Summer in Maine is almost here. For me, that means swimming, whenever and wherever I can. Nothing can bring you back to nature, and to yourself, like swimming can. There’s good reason water and eternal life are so deeply intertwined in literature and religious texts. I would recommend a book, Haunts of the Black Masseur: The Swimmer as Hero, by Charles Sprawson, for a rare philosophical examination of swimming.

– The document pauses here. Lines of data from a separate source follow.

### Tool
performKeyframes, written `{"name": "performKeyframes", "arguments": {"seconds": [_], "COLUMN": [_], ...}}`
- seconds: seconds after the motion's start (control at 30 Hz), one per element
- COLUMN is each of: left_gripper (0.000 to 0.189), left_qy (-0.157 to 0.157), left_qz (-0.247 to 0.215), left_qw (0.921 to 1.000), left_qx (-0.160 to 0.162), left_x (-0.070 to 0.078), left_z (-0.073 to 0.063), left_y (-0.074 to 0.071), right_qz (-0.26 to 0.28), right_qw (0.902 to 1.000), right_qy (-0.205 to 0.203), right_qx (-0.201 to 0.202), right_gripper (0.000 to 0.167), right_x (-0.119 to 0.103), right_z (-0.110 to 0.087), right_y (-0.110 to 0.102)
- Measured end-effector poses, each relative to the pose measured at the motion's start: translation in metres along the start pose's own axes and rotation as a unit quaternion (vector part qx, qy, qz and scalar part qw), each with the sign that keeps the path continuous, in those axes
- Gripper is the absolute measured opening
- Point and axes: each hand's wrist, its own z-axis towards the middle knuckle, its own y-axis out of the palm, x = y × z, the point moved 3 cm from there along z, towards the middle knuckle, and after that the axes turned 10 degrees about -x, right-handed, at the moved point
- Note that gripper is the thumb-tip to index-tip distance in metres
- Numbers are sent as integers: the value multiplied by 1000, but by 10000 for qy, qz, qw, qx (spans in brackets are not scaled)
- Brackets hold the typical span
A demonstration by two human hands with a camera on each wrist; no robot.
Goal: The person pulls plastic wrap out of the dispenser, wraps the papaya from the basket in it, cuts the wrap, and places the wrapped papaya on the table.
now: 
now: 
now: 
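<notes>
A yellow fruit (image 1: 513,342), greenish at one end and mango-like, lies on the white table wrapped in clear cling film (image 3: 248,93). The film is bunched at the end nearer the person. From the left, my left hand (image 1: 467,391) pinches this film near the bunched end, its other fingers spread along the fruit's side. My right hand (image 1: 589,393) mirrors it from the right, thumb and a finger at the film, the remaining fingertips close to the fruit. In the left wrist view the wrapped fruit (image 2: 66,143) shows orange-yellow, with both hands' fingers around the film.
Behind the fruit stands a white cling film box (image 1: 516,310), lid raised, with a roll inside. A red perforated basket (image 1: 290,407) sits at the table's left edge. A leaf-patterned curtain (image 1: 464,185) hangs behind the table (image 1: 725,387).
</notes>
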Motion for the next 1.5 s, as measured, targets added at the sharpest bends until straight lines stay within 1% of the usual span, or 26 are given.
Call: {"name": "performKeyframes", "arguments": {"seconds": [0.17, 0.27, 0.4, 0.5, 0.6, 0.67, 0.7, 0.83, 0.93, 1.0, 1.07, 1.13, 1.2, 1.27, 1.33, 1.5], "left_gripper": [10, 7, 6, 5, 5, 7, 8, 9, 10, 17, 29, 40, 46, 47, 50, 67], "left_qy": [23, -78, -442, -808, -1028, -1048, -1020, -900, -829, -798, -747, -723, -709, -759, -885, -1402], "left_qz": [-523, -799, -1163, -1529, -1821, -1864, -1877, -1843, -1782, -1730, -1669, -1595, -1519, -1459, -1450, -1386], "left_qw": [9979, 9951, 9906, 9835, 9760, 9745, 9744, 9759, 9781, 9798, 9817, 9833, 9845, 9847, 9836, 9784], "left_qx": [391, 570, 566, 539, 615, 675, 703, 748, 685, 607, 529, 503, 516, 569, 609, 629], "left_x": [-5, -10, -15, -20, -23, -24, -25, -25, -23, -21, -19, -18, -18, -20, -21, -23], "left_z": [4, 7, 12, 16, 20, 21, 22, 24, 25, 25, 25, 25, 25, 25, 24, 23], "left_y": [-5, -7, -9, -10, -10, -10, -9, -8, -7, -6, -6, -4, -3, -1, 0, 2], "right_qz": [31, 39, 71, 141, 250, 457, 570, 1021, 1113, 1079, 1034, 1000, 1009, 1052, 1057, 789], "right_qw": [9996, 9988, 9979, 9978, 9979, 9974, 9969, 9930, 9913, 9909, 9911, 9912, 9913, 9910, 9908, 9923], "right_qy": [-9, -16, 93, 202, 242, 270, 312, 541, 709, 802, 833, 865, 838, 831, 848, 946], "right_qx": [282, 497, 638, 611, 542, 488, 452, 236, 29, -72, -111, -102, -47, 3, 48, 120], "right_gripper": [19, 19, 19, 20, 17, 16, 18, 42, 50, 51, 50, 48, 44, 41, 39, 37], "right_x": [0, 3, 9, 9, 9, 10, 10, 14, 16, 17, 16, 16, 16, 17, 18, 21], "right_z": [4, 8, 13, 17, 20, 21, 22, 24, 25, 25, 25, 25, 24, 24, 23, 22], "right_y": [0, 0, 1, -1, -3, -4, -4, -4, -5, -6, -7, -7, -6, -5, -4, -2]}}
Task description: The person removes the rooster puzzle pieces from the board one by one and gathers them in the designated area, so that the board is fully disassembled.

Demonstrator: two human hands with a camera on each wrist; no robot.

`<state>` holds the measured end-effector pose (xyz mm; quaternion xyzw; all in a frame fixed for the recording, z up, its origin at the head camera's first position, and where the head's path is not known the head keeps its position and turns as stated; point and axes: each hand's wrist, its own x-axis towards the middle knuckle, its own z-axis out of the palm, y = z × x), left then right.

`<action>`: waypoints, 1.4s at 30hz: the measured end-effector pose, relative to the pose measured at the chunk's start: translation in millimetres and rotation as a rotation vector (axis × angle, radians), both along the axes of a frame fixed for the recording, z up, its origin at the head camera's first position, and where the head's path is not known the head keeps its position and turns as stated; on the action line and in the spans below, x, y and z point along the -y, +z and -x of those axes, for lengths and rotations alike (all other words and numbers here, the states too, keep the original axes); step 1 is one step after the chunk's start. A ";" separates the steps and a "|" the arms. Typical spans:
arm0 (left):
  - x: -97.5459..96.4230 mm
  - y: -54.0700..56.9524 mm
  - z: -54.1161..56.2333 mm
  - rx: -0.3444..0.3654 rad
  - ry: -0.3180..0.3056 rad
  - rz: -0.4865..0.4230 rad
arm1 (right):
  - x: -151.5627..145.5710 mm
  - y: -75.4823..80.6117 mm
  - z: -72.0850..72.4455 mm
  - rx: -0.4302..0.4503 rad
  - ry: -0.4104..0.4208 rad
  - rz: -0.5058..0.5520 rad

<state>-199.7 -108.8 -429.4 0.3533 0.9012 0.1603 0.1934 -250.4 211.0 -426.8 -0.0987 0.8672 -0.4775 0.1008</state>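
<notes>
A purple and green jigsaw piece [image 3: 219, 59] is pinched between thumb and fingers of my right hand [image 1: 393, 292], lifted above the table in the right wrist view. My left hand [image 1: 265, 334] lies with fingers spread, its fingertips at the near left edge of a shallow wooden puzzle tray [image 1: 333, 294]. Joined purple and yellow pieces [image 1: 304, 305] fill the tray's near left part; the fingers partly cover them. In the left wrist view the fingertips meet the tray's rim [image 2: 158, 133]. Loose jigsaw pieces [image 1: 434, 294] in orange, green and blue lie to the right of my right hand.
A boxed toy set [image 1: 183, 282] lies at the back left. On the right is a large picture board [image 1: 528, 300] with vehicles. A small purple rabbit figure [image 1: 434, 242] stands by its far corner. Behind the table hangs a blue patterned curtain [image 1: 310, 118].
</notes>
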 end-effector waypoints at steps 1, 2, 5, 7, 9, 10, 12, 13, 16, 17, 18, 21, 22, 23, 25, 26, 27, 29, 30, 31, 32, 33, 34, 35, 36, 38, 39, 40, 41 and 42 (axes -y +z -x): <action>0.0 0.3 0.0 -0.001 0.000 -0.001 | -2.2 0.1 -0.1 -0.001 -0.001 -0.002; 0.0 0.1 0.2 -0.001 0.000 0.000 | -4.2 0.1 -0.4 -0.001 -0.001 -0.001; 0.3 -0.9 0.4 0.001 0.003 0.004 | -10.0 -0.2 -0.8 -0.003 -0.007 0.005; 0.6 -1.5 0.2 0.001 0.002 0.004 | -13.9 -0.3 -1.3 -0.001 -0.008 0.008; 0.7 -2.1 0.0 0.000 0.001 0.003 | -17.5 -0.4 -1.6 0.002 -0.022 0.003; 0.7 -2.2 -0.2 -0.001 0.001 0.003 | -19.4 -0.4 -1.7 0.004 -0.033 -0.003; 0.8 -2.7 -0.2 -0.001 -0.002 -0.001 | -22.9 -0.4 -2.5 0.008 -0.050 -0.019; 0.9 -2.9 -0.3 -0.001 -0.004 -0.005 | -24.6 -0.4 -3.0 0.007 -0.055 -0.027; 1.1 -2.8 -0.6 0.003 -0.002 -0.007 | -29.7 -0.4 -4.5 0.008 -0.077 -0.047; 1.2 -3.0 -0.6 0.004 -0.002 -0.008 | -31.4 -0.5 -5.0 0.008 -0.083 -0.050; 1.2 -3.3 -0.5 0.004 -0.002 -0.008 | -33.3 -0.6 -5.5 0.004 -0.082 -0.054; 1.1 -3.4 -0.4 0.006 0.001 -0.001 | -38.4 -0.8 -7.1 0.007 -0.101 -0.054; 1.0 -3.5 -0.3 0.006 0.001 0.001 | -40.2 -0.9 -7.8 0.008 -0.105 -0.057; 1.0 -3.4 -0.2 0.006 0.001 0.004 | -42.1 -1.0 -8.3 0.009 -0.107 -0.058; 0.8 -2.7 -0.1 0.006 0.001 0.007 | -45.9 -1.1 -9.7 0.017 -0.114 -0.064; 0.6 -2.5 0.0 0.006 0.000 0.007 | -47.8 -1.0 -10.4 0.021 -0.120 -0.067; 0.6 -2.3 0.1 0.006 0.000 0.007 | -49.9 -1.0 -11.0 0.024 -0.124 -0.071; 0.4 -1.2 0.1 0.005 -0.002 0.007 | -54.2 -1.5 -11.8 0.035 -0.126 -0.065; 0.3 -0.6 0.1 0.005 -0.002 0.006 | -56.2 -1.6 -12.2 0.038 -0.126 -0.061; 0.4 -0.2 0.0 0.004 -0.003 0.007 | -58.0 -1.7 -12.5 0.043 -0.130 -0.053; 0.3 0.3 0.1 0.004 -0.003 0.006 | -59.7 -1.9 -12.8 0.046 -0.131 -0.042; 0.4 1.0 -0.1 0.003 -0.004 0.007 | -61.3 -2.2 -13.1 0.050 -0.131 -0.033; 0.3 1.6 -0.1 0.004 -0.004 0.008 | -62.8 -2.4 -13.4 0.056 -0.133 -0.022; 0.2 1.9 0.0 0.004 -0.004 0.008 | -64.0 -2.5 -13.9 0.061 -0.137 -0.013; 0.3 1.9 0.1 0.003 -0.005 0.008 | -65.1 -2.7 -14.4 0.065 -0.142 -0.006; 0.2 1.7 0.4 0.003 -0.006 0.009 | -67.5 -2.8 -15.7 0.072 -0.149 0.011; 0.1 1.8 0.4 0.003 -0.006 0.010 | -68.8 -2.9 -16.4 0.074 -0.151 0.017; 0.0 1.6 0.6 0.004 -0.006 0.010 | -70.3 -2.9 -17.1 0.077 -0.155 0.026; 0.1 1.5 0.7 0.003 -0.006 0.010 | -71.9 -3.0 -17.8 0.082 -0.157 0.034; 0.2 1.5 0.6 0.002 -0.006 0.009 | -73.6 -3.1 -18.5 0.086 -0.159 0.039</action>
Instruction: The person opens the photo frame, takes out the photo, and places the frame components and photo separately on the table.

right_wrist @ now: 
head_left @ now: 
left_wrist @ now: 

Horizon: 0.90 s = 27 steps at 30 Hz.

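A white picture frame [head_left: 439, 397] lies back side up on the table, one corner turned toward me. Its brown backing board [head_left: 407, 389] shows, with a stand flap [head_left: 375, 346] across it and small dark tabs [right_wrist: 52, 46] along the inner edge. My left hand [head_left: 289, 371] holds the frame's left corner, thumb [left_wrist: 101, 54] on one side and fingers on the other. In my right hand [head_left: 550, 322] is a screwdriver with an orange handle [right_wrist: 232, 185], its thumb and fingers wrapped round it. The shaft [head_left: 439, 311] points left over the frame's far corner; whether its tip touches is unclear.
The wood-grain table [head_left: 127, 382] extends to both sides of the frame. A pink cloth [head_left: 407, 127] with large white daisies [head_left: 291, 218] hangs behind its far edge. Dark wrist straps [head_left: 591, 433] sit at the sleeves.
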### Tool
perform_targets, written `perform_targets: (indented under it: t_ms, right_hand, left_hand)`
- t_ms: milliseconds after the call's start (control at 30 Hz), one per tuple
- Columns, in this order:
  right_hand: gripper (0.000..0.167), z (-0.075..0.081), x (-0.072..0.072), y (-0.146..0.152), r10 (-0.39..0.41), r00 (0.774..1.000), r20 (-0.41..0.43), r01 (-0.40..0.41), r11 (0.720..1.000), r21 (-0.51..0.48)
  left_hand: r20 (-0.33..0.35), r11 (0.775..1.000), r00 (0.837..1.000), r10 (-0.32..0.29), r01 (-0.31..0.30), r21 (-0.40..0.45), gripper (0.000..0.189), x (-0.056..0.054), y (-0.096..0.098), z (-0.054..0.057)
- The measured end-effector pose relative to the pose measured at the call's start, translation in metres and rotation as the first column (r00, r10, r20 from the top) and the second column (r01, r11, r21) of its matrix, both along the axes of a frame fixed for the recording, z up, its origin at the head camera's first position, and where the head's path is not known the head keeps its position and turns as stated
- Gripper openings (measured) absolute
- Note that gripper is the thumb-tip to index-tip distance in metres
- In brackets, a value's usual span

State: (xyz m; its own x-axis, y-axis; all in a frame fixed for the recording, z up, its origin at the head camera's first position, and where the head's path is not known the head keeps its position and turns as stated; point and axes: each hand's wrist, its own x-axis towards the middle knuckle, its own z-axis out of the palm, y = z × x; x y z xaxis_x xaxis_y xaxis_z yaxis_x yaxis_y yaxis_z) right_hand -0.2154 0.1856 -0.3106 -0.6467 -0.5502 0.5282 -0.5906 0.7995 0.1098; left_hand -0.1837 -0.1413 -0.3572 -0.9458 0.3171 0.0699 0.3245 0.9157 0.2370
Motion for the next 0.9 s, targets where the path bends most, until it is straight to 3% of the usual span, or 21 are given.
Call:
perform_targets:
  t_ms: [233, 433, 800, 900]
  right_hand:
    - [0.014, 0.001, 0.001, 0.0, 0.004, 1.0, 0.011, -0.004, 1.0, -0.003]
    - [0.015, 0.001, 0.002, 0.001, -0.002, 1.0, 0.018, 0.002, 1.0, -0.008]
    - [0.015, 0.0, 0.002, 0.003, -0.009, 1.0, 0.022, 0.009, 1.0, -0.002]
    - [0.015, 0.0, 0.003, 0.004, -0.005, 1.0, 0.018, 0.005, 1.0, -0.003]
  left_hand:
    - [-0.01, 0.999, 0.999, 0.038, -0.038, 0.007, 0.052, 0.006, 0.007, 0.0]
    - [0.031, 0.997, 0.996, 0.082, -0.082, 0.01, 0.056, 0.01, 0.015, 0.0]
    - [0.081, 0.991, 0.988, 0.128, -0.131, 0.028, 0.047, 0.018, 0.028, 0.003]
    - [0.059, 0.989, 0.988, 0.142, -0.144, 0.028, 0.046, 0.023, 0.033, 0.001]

Imagine a muggy rainy day at a secluded lake. You can see the raindrop-pocked water through the pine trees as you make your way down the forest path. You undress at the water’s edge. You feel a thrill, maybe a tremble in your fingers. You’re innocent once more, childlike and pure. You want to wash off the dust of the world. There is only silence and the occasional call of a loon. No one around for miles. Just you and Nature, face to face. You enter the water and feel the brief intimation of immortality that Wordsworth spoke of. You’re being held gently and rocked, once again. You’ve come home.

clothing, optional

April 10, 2007

There is a brief passage in Walden where Thoreau describes bathing in the idyllic waters of his Pond. If you’ve ever been to Walden Pond in the summer, you can imagine what this must have felt like one hundred years ago, miles from your closest neighbor: Like pure bliss. We’ve all gone skinny-dipping at least once in our lives, (I hope!) and we all know how good it feels. My first experience was about twenty years ago at Robert Moses State Park on Long Island at a designated clothing-optional beach. At first it felt strange. But the strangeness disappeared after about five minutes when I realized that no one was staring at me and no one looked like a runway model. It was the height of summer, about ninety degrees. The ocean water felt luxurious against my skin and it was glorious to come back to my towel and lay basking in the bright sun. I was hooked. For many years afterwards, I would proselytize to the uninitiated about the benefits of my discovery. I used to compare nude bathing to buying a microwave oven (Bear with me). Before you get a microwave, you don’t understand what all the fuss is about, but after you have one you can’t imagine how you ever lived without it. When I talked this way, people looked at me funny. Then everyone had a microwave and my analogy lost its meaning. So I changed my object of desire to an iPod, but now everyone has one of those as well. I once heard Muddy Waters quoted as saying, “If you’ve got something good, keep it in your pocket.” Maybe that’s what I should do, I decided. Much like politics and religion, no one likes to be lectured to. The most meaningful discoveries you make in life are the ones you make yourself. But bathing this way, whether it be on a beach in the bright sun with hundreds of people or alone in a secluded quarry hidden deep in the woods, makes me feel more connected to the earth than anything else I can imagine. It’s childlike and pure. And in the crazed, nature-deprived, hyperactive, over-scheduled, hell-in-a-handbasket world we live in, one of our last and most tragically underutilized rebellions.

bog man

April 9, 2007

I don’t know if it’s true or not, but I heard a story that Thoreau liked to submerse himself in bogs in order to feel closer to nature. I suppose I could do some internet research to find out if this story is true, but even if it’s not, I’d rather believe that it is. The image of a man going to such extremes in order to get closer to the Earth is touching.